The 21st-century retreat from animal pigment
The most recent twist in the story is the slow exit of carmine from clean-beauty formulas. Bugs are not vegan, and brands like Kosas, Ilia, and Axiology have been reformulating their reds with synthetic carmine alternatives (mostly synthetic dyes and modified iron oxides) since around 2018. The colour gets harder to nail without cochineal; very few synthetic reds have the same warm, blue-undertoned depth. Several formulators have written publicly that a true cochineal red can’t be precisely reproduced, only approximated.
Mica, the shimmer that gave 1950s lipsticks their pearlescent quality, has its own modern reckoning. Most cosmetic mica was for years sourced from mines in Jharkhand, India, with documented child-labour issues. Synthetic fluorphlogopite (synthetic mica) has been replacing it in major brands since 2017.
So the technology that’s now five millennia in is still iterating.
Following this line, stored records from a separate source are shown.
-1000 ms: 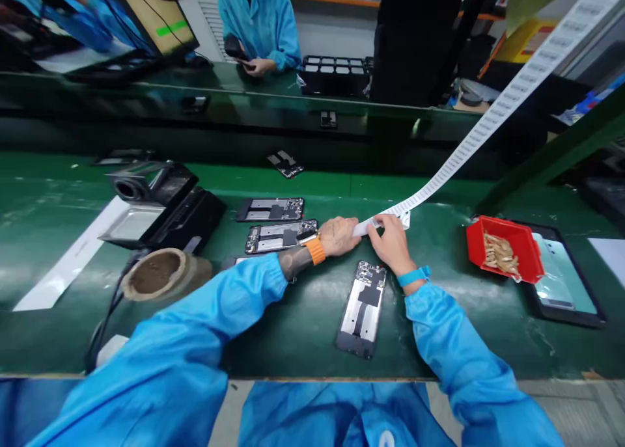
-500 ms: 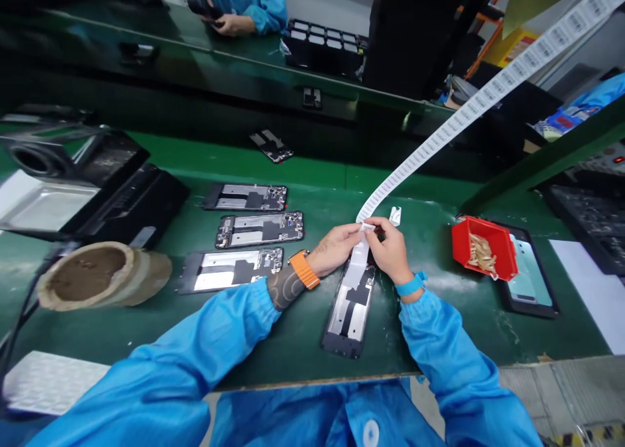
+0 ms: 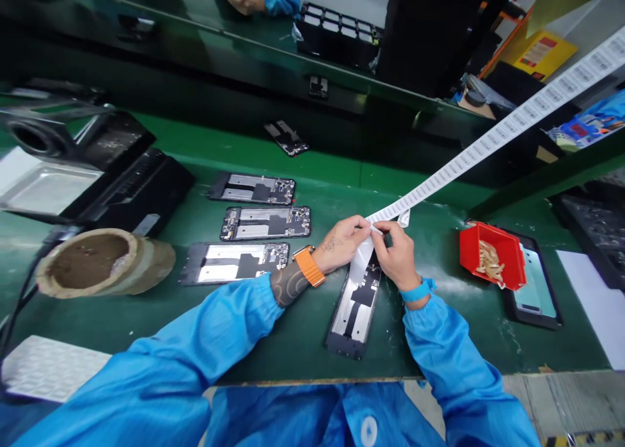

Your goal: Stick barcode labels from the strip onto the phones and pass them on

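A long strip of barcode labels runs from the upper right down to my fingers. My left hand pinches the strip near its lower end. Close beside it, my right hand also has thumb and finger closed at the strip, where a small white label shows between the fingertips. Below my hands hangs the pale backing end, over the top of an opened phone frame. That phone lies on the green bench, its upper end partly hidden by the strip and my hands.
Several opened phone frames lie to the left. A cardboard tube and a black device stand further left. On the right, a red bin of finger cots overlaps a phone-like panel. Across the bench is another person's hand.
The view has shifted slightly. The strip now slopes more flatly and straighter into my fingers, and its hanging end has twisted. Both hands stay pinched together.
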Demonstrator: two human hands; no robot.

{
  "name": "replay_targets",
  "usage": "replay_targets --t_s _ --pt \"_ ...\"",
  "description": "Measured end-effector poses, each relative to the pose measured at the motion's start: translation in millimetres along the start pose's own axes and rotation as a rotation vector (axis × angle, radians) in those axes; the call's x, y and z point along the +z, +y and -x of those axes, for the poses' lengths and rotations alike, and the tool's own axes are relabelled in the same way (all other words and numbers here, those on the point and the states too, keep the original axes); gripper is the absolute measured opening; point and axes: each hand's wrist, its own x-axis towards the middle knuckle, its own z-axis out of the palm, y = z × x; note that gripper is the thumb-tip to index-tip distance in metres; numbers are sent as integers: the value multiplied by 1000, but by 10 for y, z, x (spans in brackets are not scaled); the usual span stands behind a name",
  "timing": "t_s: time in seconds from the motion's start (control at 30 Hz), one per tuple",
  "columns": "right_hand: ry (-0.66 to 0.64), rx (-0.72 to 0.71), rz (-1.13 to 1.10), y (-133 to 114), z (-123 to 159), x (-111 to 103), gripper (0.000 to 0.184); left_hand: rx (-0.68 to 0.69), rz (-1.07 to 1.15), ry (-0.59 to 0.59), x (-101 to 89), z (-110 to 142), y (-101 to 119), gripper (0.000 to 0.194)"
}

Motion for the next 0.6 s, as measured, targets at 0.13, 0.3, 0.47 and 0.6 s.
replay_targets --t_s 0.13,0.3,0.47,0.6 --pt "57 -91 74 2 -10 -23 21 -6 39 56 36 6 35 34" --pt "40 -181 138 6 6 -74 22 -127 218 115 135 29 64 33" --pt "30 -319 169 -7 19 -55 17 -286 349 167 180 -11 32 27" --pt "109 -367 131 -44 36 -9 12 -290 226 216 138 -43 58 21"
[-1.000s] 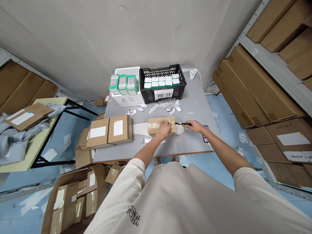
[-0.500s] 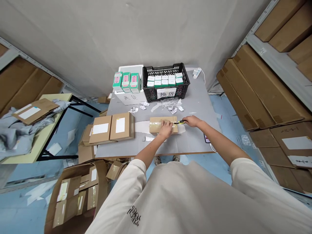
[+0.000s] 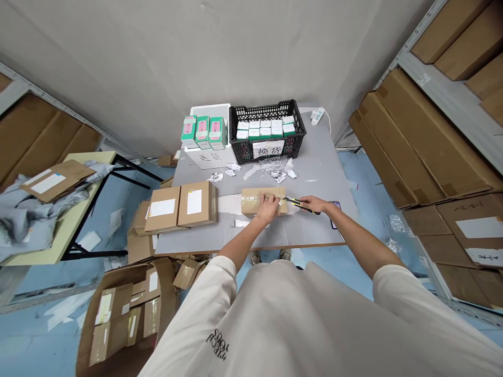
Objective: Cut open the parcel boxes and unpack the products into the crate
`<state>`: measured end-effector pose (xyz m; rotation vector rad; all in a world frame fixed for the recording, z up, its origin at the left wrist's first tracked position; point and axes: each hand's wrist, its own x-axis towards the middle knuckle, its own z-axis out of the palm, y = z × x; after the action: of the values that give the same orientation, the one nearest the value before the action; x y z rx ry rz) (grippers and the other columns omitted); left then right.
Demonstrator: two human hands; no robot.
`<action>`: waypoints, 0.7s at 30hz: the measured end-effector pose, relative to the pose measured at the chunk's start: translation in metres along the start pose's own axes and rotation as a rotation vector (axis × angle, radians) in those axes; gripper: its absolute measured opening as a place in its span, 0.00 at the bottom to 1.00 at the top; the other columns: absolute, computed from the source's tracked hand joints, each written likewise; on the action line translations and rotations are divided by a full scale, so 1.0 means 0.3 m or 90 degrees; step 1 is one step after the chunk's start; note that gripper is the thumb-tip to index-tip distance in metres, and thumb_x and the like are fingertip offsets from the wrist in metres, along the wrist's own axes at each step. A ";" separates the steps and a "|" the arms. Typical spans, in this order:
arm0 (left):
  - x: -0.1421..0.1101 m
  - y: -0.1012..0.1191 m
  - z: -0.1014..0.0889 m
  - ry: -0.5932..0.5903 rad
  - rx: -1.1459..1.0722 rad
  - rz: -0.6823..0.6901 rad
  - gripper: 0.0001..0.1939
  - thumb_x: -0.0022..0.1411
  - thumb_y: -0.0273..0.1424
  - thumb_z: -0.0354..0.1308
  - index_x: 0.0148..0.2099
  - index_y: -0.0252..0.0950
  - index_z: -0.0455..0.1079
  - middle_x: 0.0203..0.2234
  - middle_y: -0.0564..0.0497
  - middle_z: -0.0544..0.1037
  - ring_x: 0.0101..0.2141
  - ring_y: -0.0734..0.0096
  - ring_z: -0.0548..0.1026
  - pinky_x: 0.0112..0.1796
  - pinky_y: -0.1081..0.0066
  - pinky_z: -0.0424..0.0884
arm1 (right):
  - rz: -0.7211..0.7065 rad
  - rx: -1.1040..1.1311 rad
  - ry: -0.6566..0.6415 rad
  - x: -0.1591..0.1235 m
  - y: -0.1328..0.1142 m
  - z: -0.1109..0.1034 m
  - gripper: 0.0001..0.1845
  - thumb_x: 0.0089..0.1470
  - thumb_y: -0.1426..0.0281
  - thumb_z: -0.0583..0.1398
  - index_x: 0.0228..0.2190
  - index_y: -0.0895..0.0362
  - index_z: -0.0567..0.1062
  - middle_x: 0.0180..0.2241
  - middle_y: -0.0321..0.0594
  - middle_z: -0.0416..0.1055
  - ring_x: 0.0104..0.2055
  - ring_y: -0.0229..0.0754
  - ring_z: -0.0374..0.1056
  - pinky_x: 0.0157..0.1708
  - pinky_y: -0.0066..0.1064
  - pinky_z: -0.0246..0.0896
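Note:
A taped cardboard box [image 3: 251, 210] lies on the grey table in front of me. My left hand [image 3: 269, 205] is on its top with bent fingers, holding it down against the table. My right hand [image 3: 313, 204] is closed around a yellow and black utility knife [image 3: 295, 202]. The knife's tip is at the right end of the box, close to my left fingers; whether the blade touches the tape I cannot tell.
Two labelled boxes [image 3: 195, 203] stand left. Behind are a black crate [image 3: 267, 152] of small packages and a white bin [image 3: 211, 158] with green-and-pink boxes. Crumpled paper [image 3: 278, 176] lies before the crate, a phone [image 3: 335, 208] right. A large carton [image 3: 88, 314] sits lower left.
My right hand has moved slightly right and down with the utility knife, whose handle now shows more and tilts down to the right. My left hand stays on the box.

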<state>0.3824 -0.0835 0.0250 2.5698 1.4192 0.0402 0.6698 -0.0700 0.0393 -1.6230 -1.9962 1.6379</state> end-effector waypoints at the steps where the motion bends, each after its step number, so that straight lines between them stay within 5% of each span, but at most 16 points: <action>1: 0.001 -0.001 0.001 0.001 -0.001 -0.001 0.33 0.61 0.36 0.68 0.65 0.38 0.62 0.56 0.40 0.69 0.50 0.52 0.77 0.69 0.44 0.40 | -0.003 0.009 0.010 0.007 0.002 0.010 0.20 0.56 0.51 0.60 0.35 0.55 0.75 0.27 0.36 0.72 0.27 0.38 0.65 0.26 0.26 0.59; 9: -0.013 -0.004 -0.006 -0.001 -0.012 -0.005 0.33 0.63 0.36 0.66 0.67 0.45 0.61 0.55 0.44 0.69 0.50 0.54 0.76 0.69 0.43 0.39 | -0.023 0.071 0.049 0.021 0.014 0.064 0.19 0.57 0.53 0.60 0.39 0.55 0.75 0.26 0.35 0.72 0.29 0.40 0.67 0.29 0.27 0.60; 15: 0.001 0.009 -0.040 -0.017 -0.008 -0.034 0.31 0.64 0.37 0.65 0.66 0.43 0.61 0.55 0.43 0.68 0.47 0.56 0.78 0.69 0.46 0.39 | 0.001 0.040 -0.021 -0.059 0.041 0.070 0.18 0.57 0.53 0.60 0.38 0.54 0.76 0.26 0.33 0.71 0.27 0.37 0.63 0.24 0.25 0.56; 21: -0.008 0.000 -0.045 -0.011 -0.028 -0.013 0.37 0.63 0.40 0.64 0.70 0.40 0.56 0.57 0.39 0.69 0.60 0.47 0.68 0.68 0.45 0.43 | 0.041 0.133 0.103 -0.129 0.049 0.089 0.20 0.59 0.51 0.60 0.39 0.55 0.72 0.30 0.38 0.77 0.28 0.38 0.68 0.24 0.25 0.59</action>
<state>0.3795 -0.0832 0.0385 2.5140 1.4216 0.0466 0.6790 -0.1184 0.0369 -1.6974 -1.6533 1.6174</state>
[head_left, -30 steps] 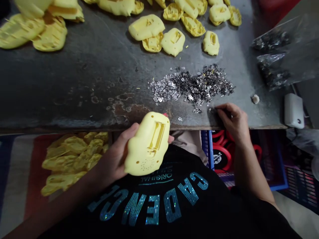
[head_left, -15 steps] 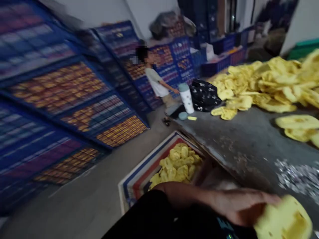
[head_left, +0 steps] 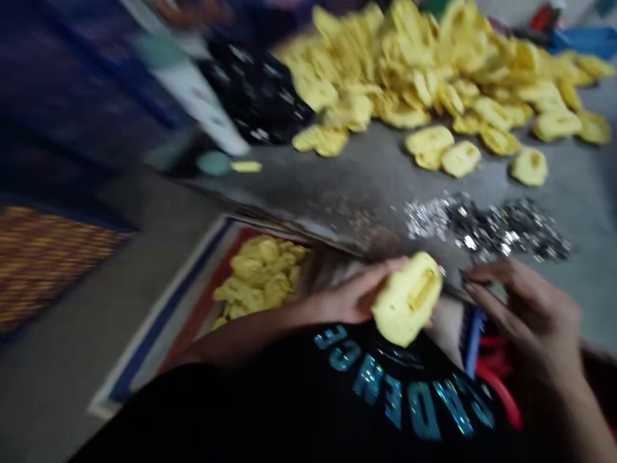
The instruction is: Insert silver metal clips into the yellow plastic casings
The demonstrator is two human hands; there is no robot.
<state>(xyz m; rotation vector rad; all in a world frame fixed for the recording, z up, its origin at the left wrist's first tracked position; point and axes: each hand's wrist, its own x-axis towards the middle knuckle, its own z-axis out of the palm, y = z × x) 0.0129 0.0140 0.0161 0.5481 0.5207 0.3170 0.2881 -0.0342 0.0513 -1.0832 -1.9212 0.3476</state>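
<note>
My left hand (head_left: 354, 294) is closed around a yellow moulded piece (head_left: 402, 312), rounded and hollow-looking, with a long slot in its upper face. It is held in front of my black shirt, by the table's near edge. To its right, my right hand (head_left: 542, 315) has thumb and forefinger brought together in a pinch. Something small and dark shows at those fingertips, too blurred to name. Just beyond that hand, a heap of small shiny silver pieces (head_left: 511, 228) lies on the grey table (head_left: 299, 186).
More yellow pieces (head_left: 409, 58) are piled at the table's back. A striped box (head_left: 187, 321) with yellow pieces stands below its left edge. A white bottle (head_left: 207, 106), its lid (head_left: 214, 163) and a black patterned bag (head_left: 255, 93) sit at left. Another person's hand (head_left: 193, 11) is near the bottle.
My view has swung right and down towards the table. The yellow piece in my left hand is now in front of my body, and my right hand has come into view.
</note>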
The first lipstick was crushed mineral on a Sumerian mouth. The most recent batch shipped from a clean-beauty warehouse in 2026 is a bioidentical synthetic dye in a vegan wax base over a synthetic mica shimmer. The colour, somehow, is still red.
The continuity is the part that’s actually surprising. Across dynasties and empires and chemistries and trade collapses, the impulse to put a saturated warm pigment on a mouth has not weakened. The mineral changes. The bug changes. The lip is the same.